▸ Description of the task
Give again, word for word, each line below starting at the one that contains "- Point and" and ending at the one that contains "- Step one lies".

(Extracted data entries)
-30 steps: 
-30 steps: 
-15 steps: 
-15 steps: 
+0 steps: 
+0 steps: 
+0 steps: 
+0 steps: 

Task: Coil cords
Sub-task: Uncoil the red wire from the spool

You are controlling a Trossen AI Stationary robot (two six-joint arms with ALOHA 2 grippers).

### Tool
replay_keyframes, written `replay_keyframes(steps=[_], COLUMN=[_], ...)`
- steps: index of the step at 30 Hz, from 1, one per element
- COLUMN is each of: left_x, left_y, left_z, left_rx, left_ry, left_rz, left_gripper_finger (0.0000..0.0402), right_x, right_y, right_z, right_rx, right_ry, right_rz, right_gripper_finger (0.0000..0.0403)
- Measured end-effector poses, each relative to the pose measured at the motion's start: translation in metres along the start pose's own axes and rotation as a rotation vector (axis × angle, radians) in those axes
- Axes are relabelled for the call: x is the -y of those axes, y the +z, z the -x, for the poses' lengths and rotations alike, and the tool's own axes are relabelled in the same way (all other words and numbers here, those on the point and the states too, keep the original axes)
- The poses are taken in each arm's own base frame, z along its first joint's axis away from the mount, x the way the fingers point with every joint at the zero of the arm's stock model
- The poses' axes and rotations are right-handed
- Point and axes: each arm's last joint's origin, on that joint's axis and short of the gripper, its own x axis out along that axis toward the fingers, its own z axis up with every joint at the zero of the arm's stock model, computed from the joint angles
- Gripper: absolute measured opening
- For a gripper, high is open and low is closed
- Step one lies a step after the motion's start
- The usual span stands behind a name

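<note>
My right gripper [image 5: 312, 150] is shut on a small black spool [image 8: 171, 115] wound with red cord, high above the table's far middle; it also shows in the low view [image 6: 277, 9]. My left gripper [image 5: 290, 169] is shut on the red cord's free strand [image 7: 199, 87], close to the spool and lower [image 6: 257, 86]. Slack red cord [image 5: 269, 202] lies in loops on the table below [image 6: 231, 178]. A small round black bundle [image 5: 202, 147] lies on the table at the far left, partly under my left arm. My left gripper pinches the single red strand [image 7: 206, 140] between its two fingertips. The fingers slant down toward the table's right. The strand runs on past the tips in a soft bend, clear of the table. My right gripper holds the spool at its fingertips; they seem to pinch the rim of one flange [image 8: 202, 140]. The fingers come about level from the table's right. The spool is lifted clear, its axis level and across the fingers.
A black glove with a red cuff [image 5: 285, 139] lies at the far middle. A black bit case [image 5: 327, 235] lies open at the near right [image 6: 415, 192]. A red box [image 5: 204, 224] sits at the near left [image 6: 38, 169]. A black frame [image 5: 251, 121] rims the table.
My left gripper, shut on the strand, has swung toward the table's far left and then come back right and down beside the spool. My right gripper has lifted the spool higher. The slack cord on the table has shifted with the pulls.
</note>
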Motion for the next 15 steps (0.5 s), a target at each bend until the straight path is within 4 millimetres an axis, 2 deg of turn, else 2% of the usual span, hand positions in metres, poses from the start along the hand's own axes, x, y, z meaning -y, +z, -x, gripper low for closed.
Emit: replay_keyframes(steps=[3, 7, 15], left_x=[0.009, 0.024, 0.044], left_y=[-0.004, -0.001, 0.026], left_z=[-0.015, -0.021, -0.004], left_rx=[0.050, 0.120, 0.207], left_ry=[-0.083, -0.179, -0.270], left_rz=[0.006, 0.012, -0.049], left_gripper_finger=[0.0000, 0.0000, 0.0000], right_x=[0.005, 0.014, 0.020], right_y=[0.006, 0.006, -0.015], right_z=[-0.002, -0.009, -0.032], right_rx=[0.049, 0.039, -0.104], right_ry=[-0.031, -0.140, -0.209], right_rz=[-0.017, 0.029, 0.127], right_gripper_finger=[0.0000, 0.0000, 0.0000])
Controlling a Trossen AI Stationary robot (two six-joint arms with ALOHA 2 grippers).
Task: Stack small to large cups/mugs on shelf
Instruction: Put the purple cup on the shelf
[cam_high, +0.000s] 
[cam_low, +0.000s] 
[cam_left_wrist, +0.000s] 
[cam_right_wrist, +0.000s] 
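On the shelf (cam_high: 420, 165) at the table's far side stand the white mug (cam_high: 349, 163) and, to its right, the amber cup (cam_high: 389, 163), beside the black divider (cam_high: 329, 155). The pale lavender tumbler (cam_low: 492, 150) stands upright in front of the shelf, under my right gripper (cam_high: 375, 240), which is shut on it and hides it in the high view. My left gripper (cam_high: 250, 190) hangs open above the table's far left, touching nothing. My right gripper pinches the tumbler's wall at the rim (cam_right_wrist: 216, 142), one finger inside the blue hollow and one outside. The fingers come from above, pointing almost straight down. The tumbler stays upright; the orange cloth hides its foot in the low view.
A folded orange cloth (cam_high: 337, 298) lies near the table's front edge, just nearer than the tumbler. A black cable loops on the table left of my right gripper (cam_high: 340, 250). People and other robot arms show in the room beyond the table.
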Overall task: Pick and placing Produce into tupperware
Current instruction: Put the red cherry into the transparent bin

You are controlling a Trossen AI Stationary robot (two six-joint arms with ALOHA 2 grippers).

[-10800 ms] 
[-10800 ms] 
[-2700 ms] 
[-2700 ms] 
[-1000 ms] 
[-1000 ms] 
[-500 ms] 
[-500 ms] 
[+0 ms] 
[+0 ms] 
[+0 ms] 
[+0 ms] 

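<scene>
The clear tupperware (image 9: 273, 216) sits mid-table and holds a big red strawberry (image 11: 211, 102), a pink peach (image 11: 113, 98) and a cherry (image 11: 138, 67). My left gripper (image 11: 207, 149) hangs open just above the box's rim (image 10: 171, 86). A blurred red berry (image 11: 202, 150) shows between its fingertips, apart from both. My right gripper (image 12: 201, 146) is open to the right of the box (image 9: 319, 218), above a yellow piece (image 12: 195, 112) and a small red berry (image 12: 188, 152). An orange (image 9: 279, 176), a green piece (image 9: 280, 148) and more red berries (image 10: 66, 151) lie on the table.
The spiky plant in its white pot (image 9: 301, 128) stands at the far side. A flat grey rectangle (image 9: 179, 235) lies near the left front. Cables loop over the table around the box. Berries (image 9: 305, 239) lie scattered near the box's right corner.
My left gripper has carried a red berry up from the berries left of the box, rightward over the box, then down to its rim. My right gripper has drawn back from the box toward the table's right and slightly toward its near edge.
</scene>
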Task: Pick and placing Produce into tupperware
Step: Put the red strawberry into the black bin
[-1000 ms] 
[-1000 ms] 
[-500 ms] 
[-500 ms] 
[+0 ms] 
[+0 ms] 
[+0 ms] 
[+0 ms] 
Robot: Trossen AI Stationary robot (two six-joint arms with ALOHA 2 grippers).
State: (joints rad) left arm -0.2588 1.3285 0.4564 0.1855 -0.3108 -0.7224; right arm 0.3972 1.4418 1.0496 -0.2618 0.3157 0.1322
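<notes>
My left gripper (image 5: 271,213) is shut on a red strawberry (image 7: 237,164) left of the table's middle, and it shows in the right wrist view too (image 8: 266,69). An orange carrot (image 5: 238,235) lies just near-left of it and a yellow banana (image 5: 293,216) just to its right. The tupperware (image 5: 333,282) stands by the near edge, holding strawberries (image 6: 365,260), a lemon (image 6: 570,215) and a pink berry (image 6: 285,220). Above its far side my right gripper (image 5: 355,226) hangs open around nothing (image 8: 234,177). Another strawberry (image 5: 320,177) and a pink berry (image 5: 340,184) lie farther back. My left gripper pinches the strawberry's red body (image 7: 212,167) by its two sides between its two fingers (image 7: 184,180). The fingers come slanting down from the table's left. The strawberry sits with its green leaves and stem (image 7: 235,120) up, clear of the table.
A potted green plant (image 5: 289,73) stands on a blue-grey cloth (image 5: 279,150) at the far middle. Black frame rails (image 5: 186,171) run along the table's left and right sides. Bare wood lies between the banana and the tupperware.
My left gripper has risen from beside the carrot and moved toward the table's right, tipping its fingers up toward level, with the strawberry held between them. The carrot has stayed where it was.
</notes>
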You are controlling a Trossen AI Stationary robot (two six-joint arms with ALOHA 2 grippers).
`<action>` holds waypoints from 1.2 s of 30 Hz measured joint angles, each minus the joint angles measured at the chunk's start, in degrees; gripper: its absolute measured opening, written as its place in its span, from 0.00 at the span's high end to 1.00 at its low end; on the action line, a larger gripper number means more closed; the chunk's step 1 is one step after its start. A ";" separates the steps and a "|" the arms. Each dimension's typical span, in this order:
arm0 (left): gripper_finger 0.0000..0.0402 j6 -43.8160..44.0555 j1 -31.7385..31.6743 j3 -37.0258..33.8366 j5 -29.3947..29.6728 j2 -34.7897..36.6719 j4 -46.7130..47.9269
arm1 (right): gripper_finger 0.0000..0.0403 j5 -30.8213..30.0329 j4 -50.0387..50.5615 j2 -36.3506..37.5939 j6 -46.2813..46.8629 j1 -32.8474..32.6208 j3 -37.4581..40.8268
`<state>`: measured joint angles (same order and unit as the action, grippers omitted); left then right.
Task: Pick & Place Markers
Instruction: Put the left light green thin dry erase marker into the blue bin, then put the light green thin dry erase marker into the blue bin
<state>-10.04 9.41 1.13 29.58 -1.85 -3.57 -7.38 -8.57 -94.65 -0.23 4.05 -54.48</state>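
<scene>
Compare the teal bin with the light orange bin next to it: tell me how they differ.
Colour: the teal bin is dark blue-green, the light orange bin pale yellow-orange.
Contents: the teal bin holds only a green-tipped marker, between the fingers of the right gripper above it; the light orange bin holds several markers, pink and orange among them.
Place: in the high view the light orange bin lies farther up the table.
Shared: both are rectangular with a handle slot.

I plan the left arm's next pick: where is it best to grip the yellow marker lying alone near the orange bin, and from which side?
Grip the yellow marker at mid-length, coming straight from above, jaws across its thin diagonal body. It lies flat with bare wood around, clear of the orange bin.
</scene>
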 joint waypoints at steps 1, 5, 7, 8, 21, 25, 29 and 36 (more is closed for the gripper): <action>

▸ Output for this exercise
- Point and axes: each arm's last joint's origin, on that joint's axis and short of the gripper, its own x axis out along that axis toward the fingers, its own z axis up with every joint at the zero of the arm's stock model, computed from the joint angles
- Gripper: absolute measured opening
- For a gripper, high is open and low is closed
- Step one lies a step after the motion's start

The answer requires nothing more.